I encourage people not to give in to fear. Rather, we need to grow our courage to resist the energy of hatred and indifference.
Q: What are you working on now?
A: I wrote about the importance of healing the harms of violence in order to end hunger. I insisted, for starters, that the US government ought to return the land to Indigenous peoples, and that there ought to be reparations for intergenerational harms of enslavement. This creates expansive opportunities for healing and repair, and for cherishing each other. I’m continuing that work and going deeper.
I’m writing a new book about how public health practice must lead with an ethic of love and solidarity that is opposed to racism, discrimination, and genocide. In my personal life, I’m working on the flip side of the same issue.
As always, I am investigating how such pain and violence lands in the way I feel, think and act. I am a descendent of enslavers and people who participated in genocide against Indigenous peoples. So, I am working on showing how that tendency for domination gets handed down, and how to transform that violence so I can spread peace and kindness. I’m curious about how proximate this violence is.
One of my grandfathers, who was remembered as a kind person, helped to create the atomic bomb. Clearly, the energy of violence is very strong in our society and also in me. I’m learning how to diffuse the bomb inside of me so that I can help us stop bombing and killing each other.
Q: Anything else we should know?
A: Working on hunger and poverty takes self-awareness and a deep and abiding commitment to cherish all life. We can start with our food. I remind people that our food is our kin and ought to be regarded with reverence.
If we could slow down enough to give thanks to the natural world, to the plants, animals, and minerals that help to nourish us, we can be healthy and live a more meaningful life. In Painful Truth, I show how Indigenous people consider corn or rice as their mother, as their kin. Our plants and our food take care of us.
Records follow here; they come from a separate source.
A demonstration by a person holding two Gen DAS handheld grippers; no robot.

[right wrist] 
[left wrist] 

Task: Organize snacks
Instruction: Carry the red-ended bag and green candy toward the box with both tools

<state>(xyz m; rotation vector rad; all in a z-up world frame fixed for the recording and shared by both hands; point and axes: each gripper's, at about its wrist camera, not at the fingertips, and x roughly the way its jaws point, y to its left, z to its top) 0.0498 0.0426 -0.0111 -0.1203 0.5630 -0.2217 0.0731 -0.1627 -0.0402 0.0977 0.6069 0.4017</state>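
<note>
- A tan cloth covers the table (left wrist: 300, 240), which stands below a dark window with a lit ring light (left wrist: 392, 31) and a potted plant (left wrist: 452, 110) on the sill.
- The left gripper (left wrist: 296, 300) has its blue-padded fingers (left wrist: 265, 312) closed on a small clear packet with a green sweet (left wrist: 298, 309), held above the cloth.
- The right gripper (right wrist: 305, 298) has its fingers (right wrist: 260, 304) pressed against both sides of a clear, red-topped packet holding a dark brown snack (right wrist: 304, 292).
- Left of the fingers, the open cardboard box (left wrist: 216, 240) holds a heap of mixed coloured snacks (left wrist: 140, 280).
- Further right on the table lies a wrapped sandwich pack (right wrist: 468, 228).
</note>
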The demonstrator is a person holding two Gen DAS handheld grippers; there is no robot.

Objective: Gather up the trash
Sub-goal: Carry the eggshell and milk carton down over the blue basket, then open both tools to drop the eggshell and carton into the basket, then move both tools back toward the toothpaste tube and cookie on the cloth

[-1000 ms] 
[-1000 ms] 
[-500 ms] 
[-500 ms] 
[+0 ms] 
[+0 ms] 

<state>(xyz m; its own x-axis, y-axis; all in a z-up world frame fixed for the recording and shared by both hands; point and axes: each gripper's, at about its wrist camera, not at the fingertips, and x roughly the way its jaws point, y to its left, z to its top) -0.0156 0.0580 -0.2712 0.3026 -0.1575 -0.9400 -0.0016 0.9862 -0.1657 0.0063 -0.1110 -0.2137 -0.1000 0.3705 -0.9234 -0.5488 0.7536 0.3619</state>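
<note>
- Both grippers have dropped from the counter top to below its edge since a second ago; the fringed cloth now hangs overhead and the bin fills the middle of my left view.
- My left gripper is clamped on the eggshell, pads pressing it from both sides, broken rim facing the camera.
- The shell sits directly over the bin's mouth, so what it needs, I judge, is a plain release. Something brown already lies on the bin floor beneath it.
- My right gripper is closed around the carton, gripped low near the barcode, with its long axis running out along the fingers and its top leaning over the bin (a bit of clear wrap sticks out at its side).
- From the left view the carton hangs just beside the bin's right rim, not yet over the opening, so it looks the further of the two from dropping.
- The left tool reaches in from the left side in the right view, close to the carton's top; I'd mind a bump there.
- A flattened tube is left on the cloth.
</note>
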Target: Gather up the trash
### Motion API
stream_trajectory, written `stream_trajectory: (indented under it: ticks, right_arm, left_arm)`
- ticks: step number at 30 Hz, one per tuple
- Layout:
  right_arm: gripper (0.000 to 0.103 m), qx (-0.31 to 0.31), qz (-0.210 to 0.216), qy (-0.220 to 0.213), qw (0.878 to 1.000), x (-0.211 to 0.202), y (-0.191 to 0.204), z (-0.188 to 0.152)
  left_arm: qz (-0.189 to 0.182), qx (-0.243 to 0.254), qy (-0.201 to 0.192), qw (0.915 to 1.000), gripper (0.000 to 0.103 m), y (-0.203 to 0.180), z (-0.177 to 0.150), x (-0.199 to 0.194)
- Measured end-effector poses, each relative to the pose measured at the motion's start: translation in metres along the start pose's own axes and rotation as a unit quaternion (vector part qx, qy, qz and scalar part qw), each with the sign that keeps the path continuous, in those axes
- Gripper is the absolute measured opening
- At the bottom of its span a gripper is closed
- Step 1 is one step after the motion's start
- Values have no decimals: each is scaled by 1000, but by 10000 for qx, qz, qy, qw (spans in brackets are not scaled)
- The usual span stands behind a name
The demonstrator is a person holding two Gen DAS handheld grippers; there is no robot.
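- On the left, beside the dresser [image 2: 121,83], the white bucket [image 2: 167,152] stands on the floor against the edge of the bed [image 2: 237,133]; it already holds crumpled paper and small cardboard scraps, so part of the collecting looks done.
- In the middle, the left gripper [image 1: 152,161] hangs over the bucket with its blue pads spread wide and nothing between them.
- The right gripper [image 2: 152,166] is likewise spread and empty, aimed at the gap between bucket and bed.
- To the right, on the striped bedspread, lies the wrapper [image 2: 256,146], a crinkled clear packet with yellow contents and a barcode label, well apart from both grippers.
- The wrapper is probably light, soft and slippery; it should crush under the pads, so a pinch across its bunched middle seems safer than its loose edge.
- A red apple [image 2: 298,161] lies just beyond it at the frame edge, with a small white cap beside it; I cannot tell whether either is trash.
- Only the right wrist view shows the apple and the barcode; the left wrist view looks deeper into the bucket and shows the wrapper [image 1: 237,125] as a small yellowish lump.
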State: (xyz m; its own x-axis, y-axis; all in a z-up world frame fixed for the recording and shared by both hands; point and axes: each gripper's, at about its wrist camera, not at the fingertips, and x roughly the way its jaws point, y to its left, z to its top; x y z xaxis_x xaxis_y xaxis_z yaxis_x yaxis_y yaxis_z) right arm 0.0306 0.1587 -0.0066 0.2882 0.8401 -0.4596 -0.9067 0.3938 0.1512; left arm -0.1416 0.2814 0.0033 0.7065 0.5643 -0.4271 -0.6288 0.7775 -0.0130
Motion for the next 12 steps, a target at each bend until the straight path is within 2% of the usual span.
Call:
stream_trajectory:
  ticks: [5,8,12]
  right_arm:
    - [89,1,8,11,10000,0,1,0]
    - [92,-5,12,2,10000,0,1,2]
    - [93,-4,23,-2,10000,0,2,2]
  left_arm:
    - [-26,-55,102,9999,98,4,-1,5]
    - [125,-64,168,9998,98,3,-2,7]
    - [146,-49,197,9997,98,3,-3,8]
So, while I say that in addressing hunger we must go beyond food, I also am trying to help people understand that the food we eat every day comes from sacred lands and waters and helps support our lives.
This is a gift. Every life is precious. If we can start to have more reverence for the “more than human world” then maybe this attitude can teach us how to have reverence for each other, to be less racist, to resist any attempts to disrespect and mistreat women and children, to not humiliate people who are poor, and to even treat ourselves better.
We have been gifted with the beautiful opportunity to be human and alive at this time. Let us not waste these moments, and may we share not only our food with people around us, but may we also share the best of ourselves through kindness to all beings.